After completion of radiotherapy planning for the first study patient, the study centers will upload the pseudonymized PET, CT and MRI images well as the pseudonymized radiotherapy treatment plan on a dedicated web-platform. A review committee including a radiation oncologist, a nuclear medicine physician and a physicist in the coordinating study centre in Freiburg will check the key parameters of imaging and treatment planning before the initiation of radiotherapy of the second study patient. After passing quality assurance for the at least one patient, further imaging and RT planning will undergo mutual monitoring by the members of the study group in the framework of regular study group meetings.

Study endpoints

The primary endpoint is PFS, defined as time from randomization until tumor progression or death.
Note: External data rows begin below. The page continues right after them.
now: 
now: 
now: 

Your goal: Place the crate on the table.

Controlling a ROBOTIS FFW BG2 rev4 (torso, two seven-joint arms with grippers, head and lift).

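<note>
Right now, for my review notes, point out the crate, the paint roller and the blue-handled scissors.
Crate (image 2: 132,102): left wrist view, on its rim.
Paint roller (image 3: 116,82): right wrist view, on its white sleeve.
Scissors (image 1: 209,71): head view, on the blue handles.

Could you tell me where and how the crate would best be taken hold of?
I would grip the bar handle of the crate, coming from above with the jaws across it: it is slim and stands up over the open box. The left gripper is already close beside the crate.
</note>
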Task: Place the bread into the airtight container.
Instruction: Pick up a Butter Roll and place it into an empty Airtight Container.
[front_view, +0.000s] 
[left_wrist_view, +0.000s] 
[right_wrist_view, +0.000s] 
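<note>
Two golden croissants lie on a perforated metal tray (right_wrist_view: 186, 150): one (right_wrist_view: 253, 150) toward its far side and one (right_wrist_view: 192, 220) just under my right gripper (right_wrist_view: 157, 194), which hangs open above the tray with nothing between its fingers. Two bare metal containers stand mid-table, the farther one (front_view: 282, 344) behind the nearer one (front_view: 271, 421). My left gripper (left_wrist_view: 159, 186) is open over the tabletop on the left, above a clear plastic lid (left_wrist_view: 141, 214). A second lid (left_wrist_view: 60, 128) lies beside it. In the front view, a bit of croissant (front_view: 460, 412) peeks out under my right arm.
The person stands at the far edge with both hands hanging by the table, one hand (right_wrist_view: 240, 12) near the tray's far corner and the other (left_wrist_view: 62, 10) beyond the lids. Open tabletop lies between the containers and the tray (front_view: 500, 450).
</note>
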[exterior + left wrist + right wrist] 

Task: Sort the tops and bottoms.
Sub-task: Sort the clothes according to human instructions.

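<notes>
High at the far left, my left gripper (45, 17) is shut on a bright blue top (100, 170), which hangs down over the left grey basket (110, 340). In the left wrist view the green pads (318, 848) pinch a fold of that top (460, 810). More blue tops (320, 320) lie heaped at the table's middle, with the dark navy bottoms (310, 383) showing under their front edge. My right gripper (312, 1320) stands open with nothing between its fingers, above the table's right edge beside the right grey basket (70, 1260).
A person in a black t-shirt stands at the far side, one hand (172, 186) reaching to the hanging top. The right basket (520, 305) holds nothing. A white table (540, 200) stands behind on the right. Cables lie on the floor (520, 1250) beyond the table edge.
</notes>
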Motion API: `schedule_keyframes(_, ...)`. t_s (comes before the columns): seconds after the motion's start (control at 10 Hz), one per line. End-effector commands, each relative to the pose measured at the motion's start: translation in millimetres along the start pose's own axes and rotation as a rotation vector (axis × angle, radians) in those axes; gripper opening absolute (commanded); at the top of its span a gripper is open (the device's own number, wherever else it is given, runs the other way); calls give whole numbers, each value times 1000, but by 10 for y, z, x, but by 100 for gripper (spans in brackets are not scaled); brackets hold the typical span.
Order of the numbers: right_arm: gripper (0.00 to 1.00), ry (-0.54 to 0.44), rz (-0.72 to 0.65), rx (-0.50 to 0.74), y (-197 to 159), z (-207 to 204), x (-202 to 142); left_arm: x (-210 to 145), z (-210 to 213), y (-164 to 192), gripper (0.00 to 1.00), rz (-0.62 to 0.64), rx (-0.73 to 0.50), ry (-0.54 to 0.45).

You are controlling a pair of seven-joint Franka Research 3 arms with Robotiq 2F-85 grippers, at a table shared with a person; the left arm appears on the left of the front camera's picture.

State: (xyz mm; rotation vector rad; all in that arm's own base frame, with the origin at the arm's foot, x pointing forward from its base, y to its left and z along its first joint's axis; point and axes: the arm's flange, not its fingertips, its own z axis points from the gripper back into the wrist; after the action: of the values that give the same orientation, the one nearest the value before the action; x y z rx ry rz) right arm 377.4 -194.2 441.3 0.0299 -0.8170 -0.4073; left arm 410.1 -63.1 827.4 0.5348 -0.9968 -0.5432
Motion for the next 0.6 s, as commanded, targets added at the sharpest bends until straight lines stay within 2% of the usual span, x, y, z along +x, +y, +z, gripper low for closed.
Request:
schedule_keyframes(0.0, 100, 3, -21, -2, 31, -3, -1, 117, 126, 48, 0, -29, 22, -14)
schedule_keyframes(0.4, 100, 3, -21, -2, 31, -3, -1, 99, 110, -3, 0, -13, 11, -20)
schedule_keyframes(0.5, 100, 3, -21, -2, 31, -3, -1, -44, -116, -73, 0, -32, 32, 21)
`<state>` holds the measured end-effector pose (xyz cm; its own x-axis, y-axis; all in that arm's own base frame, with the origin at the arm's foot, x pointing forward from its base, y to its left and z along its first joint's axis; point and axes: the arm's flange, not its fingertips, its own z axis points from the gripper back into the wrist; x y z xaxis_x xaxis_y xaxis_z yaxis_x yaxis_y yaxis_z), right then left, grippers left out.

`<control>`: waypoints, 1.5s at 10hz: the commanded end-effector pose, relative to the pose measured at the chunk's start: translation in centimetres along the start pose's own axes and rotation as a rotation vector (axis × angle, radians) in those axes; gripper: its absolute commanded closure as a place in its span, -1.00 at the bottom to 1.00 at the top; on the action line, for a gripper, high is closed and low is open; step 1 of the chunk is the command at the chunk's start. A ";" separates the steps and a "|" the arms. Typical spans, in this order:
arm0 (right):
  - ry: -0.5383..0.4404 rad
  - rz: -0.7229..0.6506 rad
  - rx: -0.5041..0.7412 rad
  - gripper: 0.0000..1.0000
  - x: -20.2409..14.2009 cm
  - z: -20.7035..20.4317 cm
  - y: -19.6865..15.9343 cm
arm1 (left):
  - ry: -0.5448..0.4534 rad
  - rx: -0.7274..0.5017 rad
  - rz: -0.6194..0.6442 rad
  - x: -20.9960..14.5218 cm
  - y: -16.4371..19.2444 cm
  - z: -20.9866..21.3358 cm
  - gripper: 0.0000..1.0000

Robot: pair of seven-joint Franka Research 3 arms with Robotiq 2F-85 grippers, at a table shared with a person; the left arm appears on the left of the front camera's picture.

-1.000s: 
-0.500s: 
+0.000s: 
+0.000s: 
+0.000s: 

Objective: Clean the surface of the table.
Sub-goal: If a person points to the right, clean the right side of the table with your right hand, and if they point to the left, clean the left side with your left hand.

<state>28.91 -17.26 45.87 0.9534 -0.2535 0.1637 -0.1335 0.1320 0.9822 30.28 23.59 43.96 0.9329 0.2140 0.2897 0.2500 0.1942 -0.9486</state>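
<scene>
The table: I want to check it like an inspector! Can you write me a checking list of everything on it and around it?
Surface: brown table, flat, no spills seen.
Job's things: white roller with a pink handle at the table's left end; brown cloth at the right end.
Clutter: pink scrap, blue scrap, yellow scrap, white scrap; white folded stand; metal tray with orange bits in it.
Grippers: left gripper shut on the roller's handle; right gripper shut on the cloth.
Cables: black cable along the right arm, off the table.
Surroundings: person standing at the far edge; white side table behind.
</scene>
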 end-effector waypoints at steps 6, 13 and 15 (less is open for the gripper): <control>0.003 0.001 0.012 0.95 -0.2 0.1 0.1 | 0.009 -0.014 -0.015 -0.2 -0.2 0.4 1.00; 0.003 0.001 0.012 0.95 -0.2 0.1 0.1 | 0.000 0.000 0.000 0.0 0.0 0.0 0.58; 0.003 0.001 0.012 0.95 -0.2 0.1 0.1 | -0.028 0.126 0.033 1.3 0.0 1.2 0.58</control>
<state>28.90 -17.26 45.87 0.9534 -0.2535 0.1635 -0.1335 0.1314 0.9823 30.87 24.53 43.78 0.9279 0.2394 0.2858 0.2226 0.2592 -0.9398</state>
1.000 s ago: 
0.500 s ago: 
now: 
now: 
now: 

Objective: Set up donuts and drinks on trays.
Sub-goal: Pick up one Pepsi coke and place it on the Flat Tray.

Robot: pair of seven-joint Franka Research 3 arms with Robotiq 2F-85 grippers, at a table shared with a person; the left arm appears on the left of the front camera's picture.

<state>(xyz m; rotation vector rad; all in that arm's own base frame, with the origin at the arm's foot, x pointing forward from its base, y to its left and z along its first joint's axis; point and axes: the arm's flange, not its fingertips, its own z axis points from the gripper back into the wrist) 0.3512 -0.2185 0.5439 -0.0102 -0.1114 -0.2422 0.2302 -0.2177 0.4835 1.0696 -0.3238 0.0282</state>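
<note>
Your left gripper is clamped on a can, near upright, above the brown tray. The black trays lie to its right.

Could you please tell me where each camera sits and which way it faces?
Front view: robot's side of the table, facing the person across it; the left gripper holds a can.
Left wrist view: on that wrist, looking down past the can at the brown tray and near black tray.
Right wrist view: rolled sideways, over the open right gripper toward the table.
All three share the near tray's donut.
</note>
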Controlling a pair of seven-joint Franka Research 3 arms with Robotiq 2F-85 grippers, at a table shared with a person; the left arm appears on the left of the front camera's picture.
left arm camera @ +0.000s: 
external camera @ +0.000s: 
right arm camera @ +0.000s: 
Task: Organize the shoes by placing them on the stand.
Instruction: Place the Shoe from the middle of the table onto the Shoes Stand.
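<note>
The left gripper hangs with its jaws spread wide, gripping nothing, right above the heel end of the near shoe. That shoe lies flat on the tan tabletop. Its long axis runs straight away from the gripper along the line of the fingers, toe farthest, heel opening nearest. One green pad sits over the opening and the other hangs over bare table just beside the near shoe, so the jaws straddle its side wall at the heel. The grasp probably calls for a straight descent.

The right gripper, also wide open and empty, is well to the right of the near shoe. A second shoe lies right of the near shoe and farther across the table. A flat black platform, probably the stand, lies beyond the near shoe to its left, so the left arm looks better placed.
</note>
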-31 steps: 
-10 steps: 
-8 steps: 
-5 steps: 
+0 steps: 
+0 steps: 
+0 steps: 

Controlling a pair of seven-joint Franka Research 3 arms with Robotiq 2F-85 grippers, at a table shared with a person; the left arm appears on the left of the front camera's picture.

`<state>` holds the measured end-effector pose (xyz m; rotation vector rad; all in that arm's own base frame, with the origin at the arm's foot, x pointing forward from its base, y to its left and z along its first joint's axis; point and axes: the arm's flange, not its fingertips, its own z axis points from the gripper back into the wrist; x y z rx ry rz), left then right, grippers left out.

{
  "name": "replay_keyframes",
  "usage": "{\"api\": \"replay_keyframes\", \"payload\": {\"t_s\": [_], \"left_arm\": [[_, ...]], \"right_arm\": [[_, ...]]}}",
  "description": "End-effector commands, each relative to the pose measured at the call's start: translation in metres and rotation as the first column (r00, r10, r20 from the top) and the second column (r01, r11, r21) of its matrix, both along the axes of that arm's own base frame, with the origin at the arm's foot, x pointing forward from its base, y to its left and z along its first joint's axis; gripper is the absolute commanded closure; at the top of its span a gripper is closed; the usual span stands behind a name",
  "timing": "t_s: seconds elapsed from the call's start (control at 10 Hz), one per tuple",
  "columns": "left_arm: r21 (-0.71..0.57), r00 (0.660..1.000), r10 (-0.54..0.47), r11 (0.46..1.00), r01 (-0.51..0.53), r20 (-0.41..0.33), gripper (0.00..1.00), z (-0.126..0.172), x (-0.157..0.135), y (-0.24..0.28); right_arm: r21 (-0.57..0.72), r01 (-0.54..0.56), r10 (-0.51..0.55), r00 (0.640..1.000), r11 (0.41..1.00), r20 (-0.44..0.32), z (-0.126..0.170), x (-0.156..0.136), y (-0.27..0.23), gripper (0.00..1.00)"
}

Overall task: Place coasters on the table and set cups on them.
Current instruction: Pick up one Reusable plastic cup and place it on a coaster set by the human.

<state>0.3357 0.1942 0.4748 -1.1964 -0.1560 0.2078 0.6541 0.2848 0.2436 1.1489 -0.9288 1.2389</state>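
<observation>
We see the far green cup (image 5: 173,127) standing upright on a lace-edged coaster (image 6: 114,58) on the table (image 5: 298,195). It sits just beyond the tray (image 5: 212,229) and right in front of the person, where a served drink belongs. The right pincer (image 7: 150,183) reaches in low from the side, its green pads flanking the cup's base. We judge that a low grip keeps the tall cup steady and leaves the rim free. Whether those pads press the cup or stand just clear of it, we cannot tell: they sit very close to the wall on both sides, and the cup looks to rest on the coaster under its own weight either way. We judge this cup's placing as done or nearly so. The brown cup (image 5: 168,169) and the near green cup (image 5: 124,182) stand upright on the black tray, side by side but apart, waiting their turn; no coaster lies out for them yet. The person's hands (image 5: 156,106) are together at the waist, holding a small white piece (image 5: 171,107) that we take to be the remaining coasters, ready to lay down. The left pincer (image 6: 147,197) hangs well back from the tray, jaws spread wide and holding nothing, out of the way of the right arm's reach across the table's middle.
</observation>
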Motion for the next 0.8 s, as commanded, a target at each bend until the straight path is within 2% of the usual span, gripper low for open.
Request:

Progression is determined based on MRI and confirmed by AA-PET and/or positive biopsy/surgery as follows. A tumor-suspicious lesion on MRI according to RANO criteria [29] which is confirmed by AA-PET and/or biopsy/surgery is considered as tumor progression, while a negative PET-scan will exclude progression. A positive PET scan, if unclear, should be followed by biopsy. Patients receiving any new treatment (chemotherapy or immunotherapy) for progression of their GBM in the absence of diagnosed tumor progression, and patients receiving surgery for distant progression or receiving bevacizumab for a radionecrosis will also be considered as having an event for the endpoint PFS, at the date that treatment was initiated.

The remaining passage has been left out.